The only thing that might reasonably compete for these "wasted sunlight" spaces are solar cells; but if you look at the amount of land we have available (in the U.S.; sucks to be Europe) it quickly becomes obvious that we could meet both our grid (assuming viable grid off-hours storage batteries) and auto fuel needs without worrying about tearing down towns, etc.

If anything, this process has a slight advantage over solar grid in that the end product is already "stored energy." That means that this could get up and running more quickly than a program to "go solar" with our entire grid, because we currently lack the storage infrastructure to extend solar power past sundown.


----------



## Sunking (Aug 10, 2009)

PhantomPholly said:


> Yes and no. Since the "energy in" is sunlight currently being wasted, the only real question is economics. Questions such as, "Will States such as Nevada with immense tracts of useless land lease that land at rates low enough to make the overall process viable?;" and "Can this process live up to the cost per gallon claims of the inventors?

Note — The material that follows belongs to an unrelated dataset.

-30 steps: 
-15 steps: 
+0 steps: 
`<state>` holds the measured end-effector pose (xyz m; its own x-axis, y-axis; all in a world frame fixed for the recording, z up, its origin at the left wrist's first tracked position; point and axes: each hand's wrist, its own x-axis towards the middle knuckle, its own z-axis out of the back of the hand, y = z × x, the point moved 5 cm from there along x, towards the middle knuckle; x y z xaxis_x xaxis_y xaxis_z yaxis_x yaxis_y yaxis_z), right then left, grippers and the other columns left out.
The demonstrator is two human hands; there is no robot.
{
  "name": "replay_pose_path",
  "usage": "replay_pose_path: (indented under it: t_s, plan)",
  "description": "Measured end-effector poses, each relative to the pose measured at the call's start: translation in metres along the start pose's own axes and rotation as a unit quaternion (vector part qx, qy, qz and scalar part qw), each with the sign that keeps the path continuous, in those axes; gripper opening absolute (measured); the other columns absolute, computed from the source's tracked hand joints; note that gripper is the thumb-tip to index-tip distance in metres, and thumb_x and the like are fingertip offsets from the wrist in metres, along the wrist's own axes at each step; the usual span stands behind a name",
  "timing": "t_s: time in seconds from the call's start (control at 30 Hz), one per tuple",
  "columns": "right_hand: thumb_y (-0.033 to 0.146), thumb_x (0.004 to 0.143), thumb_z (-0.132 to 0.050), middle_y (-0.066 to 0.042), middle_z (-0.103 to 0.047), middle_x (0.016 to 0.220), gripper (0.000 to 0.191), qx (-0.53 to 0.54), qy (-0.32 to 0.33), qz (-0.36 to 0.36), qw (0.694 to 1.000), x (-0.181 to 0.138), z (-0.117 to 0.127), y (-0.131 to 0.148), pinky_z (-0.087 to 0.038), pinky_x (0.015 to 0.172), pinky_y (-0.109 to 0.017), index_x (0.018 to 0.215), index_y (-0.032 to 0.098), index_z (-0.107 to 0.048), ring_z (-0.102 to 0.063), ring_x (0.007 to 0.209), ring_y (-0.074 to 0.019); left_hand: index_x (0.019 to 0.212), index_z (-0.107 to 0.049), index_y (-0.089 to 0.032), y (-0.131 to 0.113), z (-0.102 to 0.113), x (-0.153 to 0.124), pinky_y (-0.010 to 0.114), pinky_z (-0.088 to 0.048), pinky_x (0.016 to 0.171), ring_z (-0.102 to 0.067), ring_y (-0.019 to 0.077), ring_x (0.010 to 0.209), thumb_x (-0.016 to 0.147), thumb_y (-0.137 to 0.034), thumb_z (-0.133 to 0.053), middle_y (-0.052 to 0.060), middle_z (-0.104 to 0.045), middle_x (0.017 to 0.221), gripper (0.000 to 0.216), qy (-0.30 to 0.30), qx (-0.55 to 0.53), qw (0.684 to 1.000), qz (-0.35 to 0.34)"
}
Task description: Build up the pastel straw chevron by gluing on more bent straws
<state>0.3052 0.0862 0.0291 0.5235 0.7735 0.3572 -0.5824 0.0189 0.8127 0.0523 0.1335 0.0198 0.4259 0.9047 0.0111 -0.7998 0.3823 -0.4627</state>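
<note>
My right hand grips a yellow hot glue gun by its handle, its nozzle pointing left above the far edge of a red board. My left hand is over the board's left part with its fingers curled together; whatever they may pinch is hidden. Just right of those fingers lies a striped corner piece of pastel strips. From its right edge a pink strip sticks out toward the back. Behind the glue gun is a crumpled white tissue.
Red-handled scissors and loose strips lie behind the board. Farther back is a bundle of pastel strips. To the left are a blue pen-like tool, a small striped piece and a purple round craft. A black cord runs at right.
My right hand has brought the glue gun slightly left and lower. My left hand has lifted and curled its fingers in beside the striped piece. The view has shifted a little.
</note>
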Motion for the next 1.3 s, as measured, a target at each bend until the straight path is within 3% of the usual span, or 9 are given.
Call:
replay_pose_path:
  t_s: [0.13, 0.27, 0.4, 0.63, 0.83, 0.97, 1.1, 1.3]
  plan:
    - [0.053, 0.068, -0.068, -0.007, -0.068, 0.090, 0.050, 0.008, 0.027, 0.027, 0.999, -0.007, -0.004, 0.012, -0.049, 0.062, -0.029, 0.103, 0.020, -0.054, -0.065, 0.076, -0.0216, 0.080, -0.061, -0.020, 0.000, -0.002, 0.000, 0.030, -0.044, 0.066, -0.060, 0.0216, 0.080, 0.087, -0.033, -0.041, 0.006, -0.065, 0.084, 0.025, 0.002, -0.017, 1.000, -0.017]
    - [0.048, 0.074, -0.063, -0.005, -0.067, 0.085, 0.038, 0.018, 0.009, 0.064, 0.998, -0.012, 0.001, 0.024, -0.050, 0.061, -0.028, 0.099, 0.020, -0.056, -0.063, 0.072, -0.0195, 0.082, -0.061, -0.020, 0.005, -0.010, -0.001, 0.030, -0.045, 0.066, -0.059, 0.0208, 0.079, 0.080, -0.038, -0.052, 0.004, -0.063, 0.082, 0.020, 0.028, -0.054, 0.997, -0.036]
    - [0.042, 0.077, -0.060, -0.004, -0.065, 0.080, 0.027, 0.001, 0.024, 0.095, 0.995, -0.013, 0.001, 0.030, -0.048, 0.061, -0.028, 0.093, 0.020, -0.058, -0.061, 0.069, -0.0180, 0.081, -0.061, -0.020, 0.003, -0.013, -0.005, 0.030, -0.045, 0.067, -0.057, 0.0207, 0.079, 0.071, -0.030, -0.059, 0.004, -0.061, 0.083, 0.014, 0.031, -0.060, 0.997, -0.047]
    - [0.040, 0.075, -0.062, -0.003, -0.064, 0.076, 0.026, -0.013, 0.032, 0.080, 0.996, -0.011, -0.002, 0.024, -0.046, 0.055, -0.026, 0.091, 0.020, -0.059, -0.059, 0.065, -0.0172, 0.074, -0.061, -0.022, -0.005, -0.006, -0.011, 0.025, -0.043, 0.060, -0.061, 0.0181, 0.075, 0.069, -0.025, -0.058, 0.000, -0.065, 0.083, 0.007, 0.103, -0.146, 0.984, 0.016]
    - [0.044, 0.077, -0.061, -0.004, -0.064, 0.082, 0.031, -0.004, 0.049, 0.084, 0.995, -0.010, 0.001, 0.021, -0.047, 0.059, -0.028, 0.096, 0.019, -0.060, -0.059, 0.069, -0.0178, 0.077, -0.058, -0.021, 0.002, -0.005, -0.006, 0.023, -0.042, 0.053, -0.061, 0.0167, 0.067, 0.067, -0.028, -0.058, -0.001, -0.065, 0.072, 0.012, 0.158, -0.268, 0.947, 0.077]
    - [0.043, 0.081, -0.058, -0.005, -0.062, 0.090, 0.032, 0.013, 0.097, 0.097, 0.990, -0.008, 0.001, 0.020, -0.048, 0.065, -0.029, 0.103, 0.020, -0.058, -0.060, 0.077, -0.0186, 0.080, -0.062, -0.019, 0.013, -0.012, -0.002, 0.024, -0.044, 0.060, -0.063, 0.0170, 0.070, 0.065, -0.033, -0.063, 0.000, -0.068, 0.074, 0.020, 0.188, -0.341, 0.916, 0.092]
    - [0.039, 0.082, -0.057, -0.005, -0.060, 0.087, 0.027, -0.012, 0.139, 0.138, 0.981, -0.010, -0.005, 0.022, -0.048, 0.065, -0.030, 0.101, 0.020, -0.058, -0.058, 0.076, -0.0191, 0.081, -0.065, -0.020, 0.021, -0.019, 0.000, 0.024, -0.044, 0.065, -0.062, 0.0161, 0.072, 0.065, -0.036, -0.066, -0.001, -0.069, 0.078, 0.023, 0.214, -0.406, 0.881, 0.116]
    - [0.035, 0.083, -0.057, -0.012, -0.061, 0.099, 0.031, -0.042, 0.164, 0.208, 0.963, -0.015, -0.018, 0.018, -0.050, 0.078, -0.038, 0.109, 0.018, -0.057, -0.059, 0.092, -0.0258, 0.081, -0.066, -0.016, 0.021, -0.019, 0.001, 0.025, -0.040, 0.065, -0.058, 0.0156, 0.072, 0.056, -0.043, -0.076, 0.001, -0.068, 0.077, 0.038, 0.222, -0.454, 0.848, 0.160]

Philly I think you are over looking some things. When you are talking about things like algal, hydrogen, and even solar PV panels there is a huge energy input involved in the manufacturing of the product. Algal (oil made from Algael) and hydrogen are prime examples where it takes many multiple energy units to produce 1 single unit. That makes it a carrier fuel, and not a source fuel like natural gas. 

To run the huge pumps, dry, extract, and refine the Algal uses conventional fuels like coal, petroleum, or uranium. For algal depending on which study you want to reference is anywhere from 10:1 to 300:1.

So what that means realistically, the cost of the fuel will always be a multiple of the source fuel used to make it. That presents two real problems.

1. Is economics, Who in their right mind is going to pay 10 to 300 times more for the fuel, when they can just use the cheap source fuel to being with.

2. You are wasting a chit load of energy that could have been used elsewhere more efficiently and economically. 

NREL and DOE did a rather large study on growing algae to be used as fuel. They concluded the same thing 14 years ago, researching still conclude today. It can be done from an engineering POV, but the economics and efficiency suk. Read the report here. The same exact challenges exist today.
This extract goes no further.